- **PROBLEM DETAILS**: Write out the data that follows exactly, keeping every picture out.

- **INFORMATION PROVIDED**:

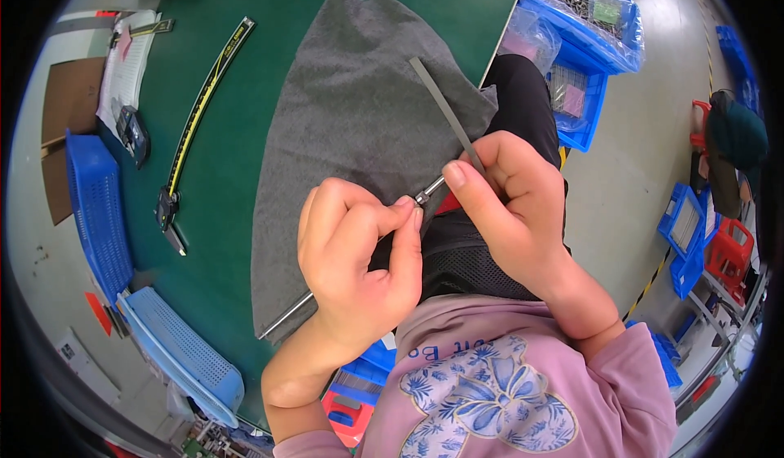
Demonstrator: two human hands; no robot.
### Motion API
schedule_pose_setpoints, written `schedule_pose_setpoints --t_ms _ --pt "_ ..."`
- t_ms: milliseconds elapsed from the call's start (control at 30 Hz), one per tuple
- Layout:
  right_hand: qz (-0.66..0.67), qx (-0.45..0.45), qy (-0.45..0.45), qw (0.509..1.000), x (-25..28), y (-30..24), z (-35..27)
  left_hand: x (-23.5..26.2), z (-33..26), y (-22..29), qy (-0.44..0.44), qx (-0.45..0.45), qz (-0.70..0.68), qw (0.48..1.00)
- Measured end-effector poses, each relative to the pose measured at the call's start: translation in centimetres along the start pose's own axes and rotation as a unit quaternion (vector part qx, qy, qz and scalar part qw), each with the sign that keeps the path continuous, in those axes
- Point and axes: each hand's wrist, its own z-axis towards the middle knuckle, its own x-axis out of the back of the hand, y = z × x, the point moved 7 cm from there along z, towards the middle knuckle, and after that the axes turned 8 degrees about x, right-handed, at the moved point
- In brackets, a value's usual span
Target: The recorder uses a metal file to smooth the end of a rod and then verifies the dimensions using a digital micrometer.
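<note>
Okay, head view, the only one. Your left hand (359, 254) is in a tight pinch, thumb and index fingertips on a small metal collar (420, 199) on the metal rod (434, 185). Your right hand (518, 213) pinches the same rod just beyond the collar and also has a thin grey strip (441, 103) in its fingers, sticking out over the cloth. Rod sits between your hands, near the lower right edge of the grey cloth (351, 74) on the green table (233, 172). Another rod length (286, 317) shows past your left wrist; can't tell if it's one piece. Caliper (195, 117) with a yellow strip lies left of the cloth, scale marks too small to read. Writing: blue lettering (453, 349) on your pink shirt (584, 376), upside down and partly lost in folds. Green label (607, 11) and pink label (574, 100) in the blue bins (600, 62): print too small to make out.
</note>
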Motion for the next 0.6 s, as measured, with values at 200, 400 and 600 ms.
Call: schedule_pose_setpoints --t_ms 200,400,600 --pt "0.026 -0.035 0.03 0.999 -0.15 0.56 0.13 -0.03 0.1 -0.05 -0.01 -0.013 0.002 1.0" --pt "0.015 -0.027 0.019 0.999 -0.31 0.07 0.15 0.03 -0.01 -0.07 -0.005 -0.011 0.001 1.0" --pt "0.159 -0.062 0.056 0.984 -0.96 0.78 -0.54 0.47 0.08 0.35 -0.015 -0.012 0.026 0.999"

- **SOLUTION TO THE PROBLEM**:
Demonstrator: two human hands; no robot.
### Motion API
schedule_pose_setpoints, written `schedule_pose_setpoints --t_ms _ --pt "_ ..."`
- t_ms: milliseconds elapsed from the call's start (control at 30 Hz), one per tuple
- Layout:
  right_hand: qz (-0.66..0.67), qx (-0.45..0.45), qy (-0.45..0.45), qw (0.509..1.000), x (-25..28), y (-30..24), z (-35..27)
  left_hand: x (-23.5..26.2), z (-33..26), y (-22..29), qy (-0.44..0.44), qx (-0.45..0.45), qz (-0.70..0.68), qw (0.48..1.00)
- Measured end-effector poses, each relative to the pose measured at the call's start: translation in centimetres along the start pose's own axes and rotation as a unit quaternion (vector part qx, qy, qz and scalar part qw), each with the sign that keeps the path continuous, in those axes
- Point and axes: each hand's wrist, its own z-axis towards the middle knuckle, its own x-axis out of the back of the hand, y = z × x, the point moved 7 cm from there along z, towards the middle knuckle, and after that the axes turned 8 degrees about x, right-handed, at the moved point
- In brackets, a value's usual span
Target: The recorder uses a metal file to smooth the end of a rod and then verifies the dimensions using a digital micrometer.
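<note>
Okay, head view, the only one. Your left hand (359, 254) is in a tight pinch, thumb and index fingertips on a small metal collar (420, 199) on the metal rod (434, 185). Your right hand (518, 213) pinches the same rod just beyond the collar and also has a thin grey strip (441, 103) in its fingers, sticking out over the cloth. Rod sits between your hands, near the lower right edge of the grey cloth (351, 74) on the green table (233, 172). Another rod length (286, 317) shows past your left wrist; can't tell if it's one piece. Caliper (195, 117) with a yellow strip lies left of the cloth, scale marks too small to read. Writing: blue lettering (453, 349) on your pink shirt (584, 376), upside down and partly lost in folds. Green label (607, 11) and pink label (574, 100) in the blue bins (600, 62): print too small to make out.
</note>
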Motion for the next 0.6 s, as measured, with values at 200, 400 and 600 ms.
Call: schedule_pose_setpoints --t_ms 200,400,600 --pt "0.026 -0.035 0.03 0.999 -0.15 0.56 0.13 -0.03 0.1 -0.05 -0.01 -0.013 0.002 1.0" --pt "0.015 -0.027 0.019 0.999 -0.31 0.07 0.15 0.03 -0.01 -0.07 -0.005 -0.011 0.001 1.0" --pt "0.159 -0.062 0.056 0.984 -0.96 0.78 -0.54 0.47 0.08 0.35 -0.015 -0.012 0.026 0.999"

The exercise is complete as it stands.